Shorthand.
Scientific Excellence

Chemistry Department Adds Shorthand Requirement to Make Time for Even Longer Pre-labs

On Wednesday, the University’s Chemistry Department announced a new major requirement for its students: shorthand. While this note-taking technique admittedly disappeared forty years ago, the department is excited about the prospects this change brings.

Currently, a typical pre-lab consists of an experiment and its materials, followed by several hundred pages of vaguely related material and intense theory too in-depth for a graduate program. Thanks to the long-standing relationship between the chemistry department and the Anti-Tree Society of America, students copy the entire lab manual, including charcoal sketches and works of speculative fiction, instead of just bringing the manual to lab.
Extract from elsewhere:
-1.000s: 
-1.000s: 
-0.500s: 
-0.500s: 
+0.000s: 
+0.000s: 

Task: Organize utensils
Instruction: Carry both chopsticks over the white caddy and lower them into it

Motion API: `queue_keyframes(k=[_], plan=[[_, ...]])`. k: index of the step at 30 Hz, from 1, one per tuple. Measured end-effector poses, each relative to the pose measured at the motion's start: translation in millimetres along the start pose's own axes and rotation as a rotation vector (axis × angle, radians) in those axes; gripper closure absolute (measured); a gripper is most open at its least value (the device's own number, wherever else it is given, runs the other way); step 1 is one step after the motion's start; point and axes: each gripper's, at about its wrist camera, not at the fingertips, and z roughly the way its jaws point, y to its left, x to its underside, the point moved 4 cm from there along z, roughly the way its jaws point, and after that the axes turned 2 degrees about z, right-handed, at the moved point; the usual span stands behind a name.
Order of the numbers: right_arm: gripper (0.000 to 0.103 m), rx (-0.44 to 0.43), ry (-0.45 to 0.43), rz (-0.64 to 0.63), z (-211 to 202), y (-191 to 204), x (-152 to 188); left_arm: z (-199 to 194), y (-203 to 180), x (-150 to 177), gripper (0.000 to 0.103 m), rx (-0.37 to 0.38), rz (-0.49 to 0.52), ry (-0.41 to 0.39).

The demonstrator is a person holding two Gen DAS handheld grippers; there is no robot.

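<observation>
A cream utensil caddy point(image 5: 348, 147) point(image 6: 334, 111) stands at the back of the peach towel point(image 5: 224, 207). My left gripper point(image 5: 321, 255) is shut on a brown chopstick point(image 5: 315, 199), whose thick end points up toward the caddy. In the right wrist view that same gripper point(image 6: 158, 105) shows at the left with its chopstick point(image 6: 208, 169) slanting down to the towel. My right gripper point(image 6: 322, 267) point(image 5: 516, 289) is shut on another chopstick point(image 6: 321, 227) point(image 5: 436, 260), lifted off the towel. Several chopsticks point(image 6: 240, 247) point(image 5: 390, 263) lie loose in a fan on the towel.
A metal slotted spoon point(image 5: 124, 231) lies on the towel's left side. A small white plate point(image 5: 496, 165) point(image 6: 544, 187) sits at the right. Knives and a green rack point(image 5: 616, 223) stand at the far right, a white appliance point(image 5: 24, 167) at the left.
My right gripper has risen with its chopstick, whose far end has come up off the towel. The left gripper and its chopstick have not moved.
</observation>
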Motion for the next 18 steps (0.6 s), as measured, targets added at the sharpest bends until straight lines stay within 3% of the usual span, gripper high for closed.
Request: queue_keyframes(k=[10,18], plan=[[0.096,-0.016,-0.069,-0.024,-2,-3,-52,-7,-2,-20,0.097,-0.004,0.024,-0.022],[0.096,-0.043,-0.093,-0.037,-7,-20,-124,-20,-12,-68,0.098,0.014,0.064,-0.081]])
Long dissatisfied with the breadth of information covered, the department turned to shorthand, a note-taking method invented to let secretaries quickly record their bosses’ long-winded rants. Now, the noble art of shorthand will be used by chemistry students to cram as much tangentially related information as possible into one notebook.

“We can finally assign pre-labs that capture every single concept and process the students are not actually doing,” said lab director Valerie Keller, adding that the new manuals will go into “excruciating detail” on subjects like “string theory, the French Wars of Religion, and the entire rulebook for D&D,” all of which students will copy by hand. The department gave no comment when asked whether they would be adding a physical therapy course requirement so students could learn to regain use of their hand.

In a focus group last month, students testing the new manuals entered a fugue state wherein they failed to notice the full copy of War and Peace pasted into the middle of a discussion on Babylonian education. To prevent wasting paper, the University has sent the copies to print as the “Extra Depressing” edition of the Tolstoy classic.